Ask for specifications, not marketing claims. When shopping for a sauna, request:

  • Heater surface temperatures
  • Peak wavelength output
  • EMF testing results
  • Third-party verification

Companies that understand their own technology will provide this information readily. If they deflect to “proprietary” claims or emotional appeals, that’s a signal to keep asking questions.

Transparency benefits everyone. Educated consumers make better decisions. Companies that provide transparent and honest information build stronger relationships with their customers. The whole industry improves when we prioritize science over marketing language.

— Chris Kiggins

SaunaCloud Founder

Infrared Sauna Designer Since 2014

Still Learning, Always Transparent

Related Reading:

Have Questions?

📞 800-370-0820

📧 hello@saunacloud.com

P.S. — If you’re shopping for a sauna and a company claims “full spectrum,” ask: “What are the surface temperatures of your heaters, and what wavelengths do they produce according to Wien’s Displacement Law?” Companies that understand their technology will answer directly.
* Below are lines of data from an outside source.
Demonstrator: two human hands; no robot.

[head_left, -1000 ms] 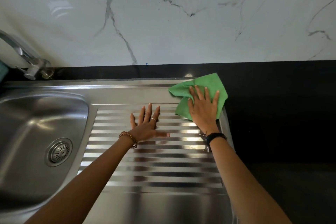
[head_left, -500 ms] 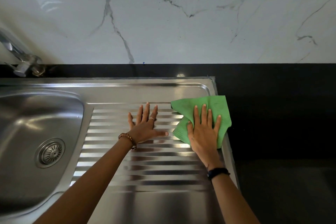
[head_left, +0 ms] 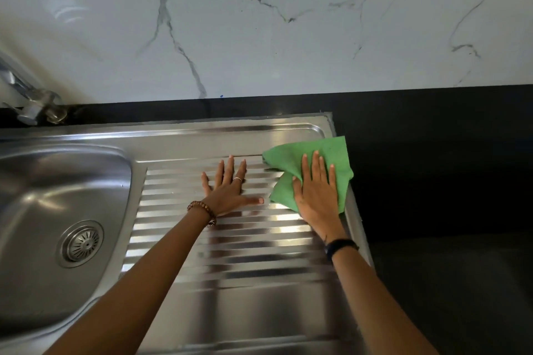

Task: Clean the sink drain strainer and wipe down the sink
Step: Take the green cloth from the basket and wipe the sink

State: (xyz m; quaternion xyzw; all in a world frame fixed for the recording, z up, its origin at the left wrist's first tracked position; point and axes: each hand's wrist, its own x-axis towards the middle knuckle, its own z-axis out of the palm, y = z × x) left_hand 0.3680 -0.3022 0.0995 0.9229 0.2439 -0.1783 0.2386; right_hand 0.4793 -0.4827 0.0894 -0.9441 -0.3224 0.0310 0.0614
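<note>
- Wiping step: right hand (head_left: 317, 196) flat, fingers straight, presses crumpled green cloth (head_left: 331, 158) on ribbed steel drainboard (head_left: 230, 253), 2 o'clock corner.
- Left hand (head_left: 227, 190) flat, fingers spread, braces.
- Next, likely: sweep toward 9 o'clock.

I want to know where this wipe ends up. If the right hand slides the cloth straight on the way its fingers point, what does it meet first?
The right hand points toward the wall. Pushing the green cloth on, it would likely first meet the raised back rim of the sink, then the black counter strip and the marble wall.

Marble wall (head_left: 317, 37) behind; black countertop (head_left: 447, 167) at right.
</note>
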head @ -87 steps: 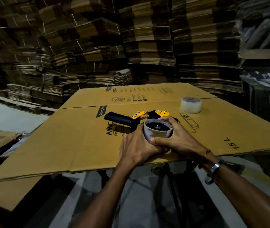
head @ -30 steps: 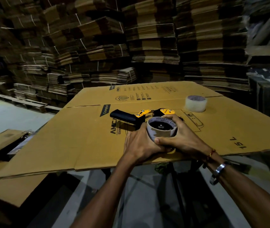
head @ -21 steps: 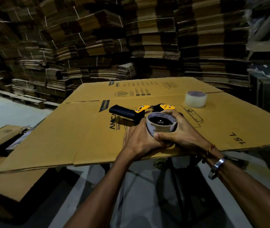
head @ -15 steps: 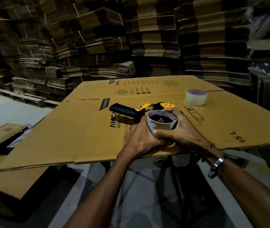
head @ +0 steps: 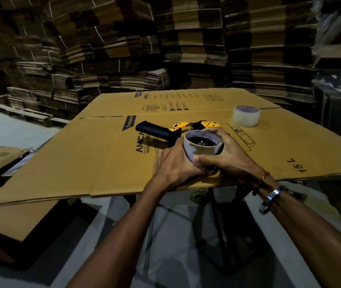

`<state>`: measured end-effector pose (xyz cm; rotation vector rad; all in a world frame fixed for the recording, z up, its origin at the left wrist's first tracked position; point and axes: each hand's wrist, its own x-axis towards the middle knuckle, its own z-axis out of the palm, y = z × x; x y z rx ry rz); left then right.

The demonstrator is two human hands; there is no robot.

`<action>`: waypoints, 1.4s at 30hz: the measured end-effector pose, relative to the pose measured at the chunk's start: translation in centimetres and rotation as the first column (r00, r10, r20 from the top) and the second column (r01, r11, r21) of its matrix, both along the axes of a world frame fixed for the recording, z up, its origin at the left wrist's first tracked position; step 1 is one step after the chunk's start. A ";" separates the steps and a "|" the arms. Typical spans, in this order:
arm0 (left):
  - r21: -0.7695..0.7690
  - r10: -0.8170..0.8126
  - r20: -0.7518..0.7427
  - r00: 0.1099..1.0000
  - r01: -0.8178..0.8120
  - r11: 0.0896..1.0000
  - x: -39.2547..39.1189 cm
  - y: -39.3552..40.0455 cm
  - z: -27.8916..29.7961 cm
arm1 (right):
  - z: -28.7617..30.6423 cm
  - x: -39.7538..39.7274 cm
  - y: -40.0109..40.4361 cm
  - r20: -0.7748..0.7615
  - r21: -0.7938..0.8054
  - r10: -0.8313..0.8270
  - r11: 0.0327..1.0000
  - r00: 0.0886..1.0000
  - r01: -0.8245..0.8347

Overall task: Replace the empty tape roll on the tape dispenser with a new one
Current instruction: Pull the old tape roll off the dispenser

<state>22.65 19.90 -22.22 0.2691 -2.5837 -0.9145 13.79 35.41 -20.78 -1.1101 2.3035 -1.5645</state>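
A black and yellow tape dispenser (head: 165, 132) lies on its side on a flattened cardboard box (head: 82, 159). Its black handle points left. An empty grey cardboard tape core (head: 201, 149) sits around the dispenser's black hub, open end up. My left hand (head: 173, 165) grips the core from the left and my right hand (head: 227, 154) wraps it from the right, thumb on its near wall. A full roll of clear tape (head: 246, 116) stands apart at the back right of the cardboard.
The cardboard sheet rests on a dark metal stand (head: 217, 215) over a grey floor. More flat cardboard (head: 9, 217) lies low at the left. Tall stacks of bundled flattened boxes (head: 186, 48) fill the background.
Both hands stay clamped on the empty core on the dispenser. Only the camera view has shifted slightly; the core and the dispenser hold their place.
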 end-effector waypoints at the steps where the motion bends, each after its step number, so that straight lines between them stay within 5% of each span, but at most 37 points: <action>1: -0.003 -0.002 -0.002 1.000 0.002 1.000 0.1 0.1 0.1 | 0.0 0.0 0.0 -0.001 -0.004 -0.002 1.000 1.000 0.002; 34: 0.011 -0.018 -0.024 1.000 0.018 1.000 -0.5 -0.5 -0.4 | 0.3 -0.6 0.4 0.032 0.052 0.117 0.992 0.993 -0.118; 42: 0.007 0.005 -0.023 1.000 -0.005 1.000 -0.4 -0.1 -0.4 | 0.2 0.3 -0.1 -0.006 0.006 0.022 1.000 1.000 -0.022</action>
Companies that don’t… well, now you know what questions to ask next.

P.P.S. — The decision to stop using “full spectrum” in our marketing wasn’t easy, but it was right. Our customers appreciate the transparency, and I sleep better knowing we’re being scientifically accurate. If you’re a sauna builder or business owner reading this and reconsidering your own terminology—I respect that. The industry improves when we all commit to honest education.